As another example, let $X$ be the number of heads observed when flipping a fair coin three times. The possible values of $X$ are 0, 1, 2, and 3, each with a specific probability:

$\Pr(X = 0) = \frac{1}{8}$ (probability of getting 0 heads, only occurs if TTT)
$\Pr(X = 1) = \frac{3}{8}$ (probability of getting 1 head, occurs if TTH, THT, or HTT)
$\Pr(X = 2) = \frac{3}{8}$ (probability of getting 2 heads, occurs if THH, HTH, or HHT)
$\Pr(X = 3) = \frac{1}{8}$ (probability of getting 3 heads, occurs only if HHH)

Random variables are essential in probability theory and statistics because they allow us to model and analyze uncertain outcomes in a mathematical framework. By assigning probabilities to the possible values of a random variable, we can make predictions, talk about their averages, and assess the variability of the outcomes.

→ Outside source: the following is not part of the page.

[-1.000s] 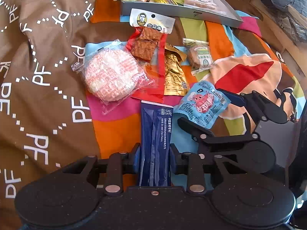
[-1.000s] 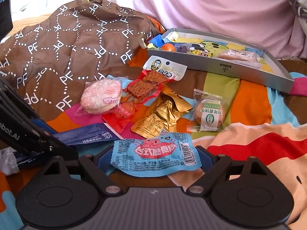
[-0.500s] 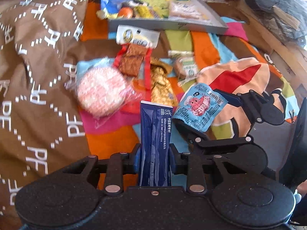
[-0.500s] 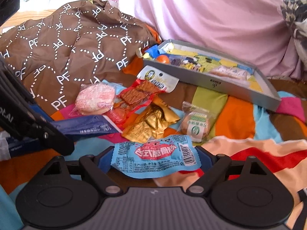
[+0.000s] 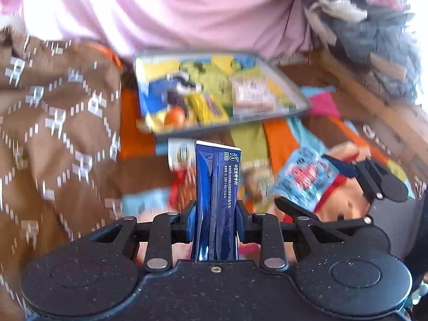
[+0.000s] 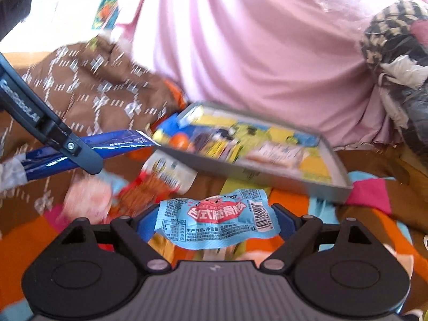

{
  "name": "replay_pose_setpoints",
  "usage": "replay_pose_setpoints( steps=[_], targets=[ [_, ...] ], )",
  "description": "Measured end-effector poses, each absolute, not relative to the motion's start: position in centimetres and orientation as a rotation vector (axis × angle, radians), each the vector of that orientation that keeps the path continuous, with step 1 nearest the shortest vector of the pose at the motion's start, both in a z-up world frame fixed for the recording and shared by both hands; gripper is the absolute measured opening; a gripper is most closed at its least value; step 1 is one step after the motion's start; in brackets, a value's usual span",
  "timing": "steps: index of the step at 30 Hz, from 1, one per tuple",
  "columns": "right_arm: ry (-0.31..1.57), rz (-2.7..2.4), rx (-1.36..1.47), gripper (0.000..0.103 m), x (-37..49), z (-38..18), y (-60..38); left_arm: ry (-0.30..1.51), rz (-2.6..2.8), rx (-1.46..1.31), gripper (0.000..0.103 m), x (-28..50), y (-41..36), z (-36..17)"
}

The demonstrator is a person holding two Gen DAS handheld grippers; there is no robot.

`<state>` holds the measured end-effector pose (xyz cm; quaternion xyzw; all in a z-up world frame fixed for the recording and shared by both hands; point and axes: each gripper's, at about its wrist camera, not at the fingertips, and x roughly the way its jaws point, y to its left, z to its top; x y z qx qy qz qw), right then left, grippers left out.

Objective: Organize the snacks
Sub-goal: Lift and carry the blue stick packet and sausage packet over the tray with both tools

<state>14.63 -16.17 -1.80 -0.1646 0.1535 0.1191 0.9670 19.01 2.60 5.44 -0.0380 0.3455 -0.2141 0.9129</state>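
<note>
My left gripper [image 5: 215, 214] is shut on a long dark blue sachet [image 5: 216, 187] that stands up between its fingers, raised off the bedspread. My right gripper [image 6: 214, 220] is shut on a light blue snack packet [image 6: 216, 220] with a red label, also lifted. Each gripper shows in the other's view: the right one with its blue packet [image 5: 307, 176] at right, the left one with the sachet [image 6: 101, 147] at left. Ahead lies a grey tray [image 5: 294, 91] holding several snacks and an orange ball [image 5: 174, 115].
Loose snacks stay on the striped bedspread: a red packet with a white top [image 6: 160, 182] and a round pink cake in clear wrap [image 6: 88, 200], both blurred. A brown patterned quilt [image 5: 53, 133] rises at left, pink fabric [image 6: 254, 40] behind the tray, piled clothes [image 5: 374, 40] at far right.
Both grippers have lifted with their packets and moved forward toward the tray; the tray now sits lower and nearer in both views, and the loose snacks have slipped beneath.
</note>
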Motion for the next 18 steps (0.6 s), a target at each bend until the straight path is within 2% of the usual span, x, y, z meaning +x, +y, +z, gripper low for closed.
replay_pose_setpoints(
  steps=[12, 18],
  targets=[
    [0.186, 0.269, -0.368, 0.090, 22.6, 4.7, -15.0, 0.475, -0.421, -0.066, 0.031, 29.2, 2.3, 10.3],
    [0.243, 0.237, -0.376, 0.090, 28.5, 4.8, -14.5, 0.417, -0.341, -0.139, 0.031, 35.6, 2.6, 11.0]
  ],
)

5.3.3 Types of Random Variables

Random variables can be classified into two main types: discrete and continuous.

Discrete random variables are random variables where the possible values can be listed out explicitly. Examples of discrete random variables that are included in the wages dataset include:

The sex of an individual, coded as $X = 1$ if male and $X = 0$ otherwise (the possible values are 0 and 1).
The number of siblings someone has (the possible values are 0, 1, 2, …).
The number of years of education that the individual’s mother has (the possible values are 0, 1, 2, …)

Notice that there does not need to be a finite number of possible values; it is enough just to be able to write them all out in a (potentially infinite) list³.

Continuous random variables are random variables that can take on any numeric values within a specified range or interval. In practice, variables that are truly continuous are rare (arguably non-existent) but we often treat variables that can take on a very large number of values in a given range as continuous. For the wages dataset this would include:

The IQ of an individual (can take any value larger than zero).
The wage of an individual (can take any value larger than zero).
The above two examples may give the impression that only “larger than zero” is allowed, but we can also have negative values (for example, the balance of someone’s bank account can be positive or negative) or values in a specific range (for example, the proportion of days that you have eggs for breakfast is between 0 and 1).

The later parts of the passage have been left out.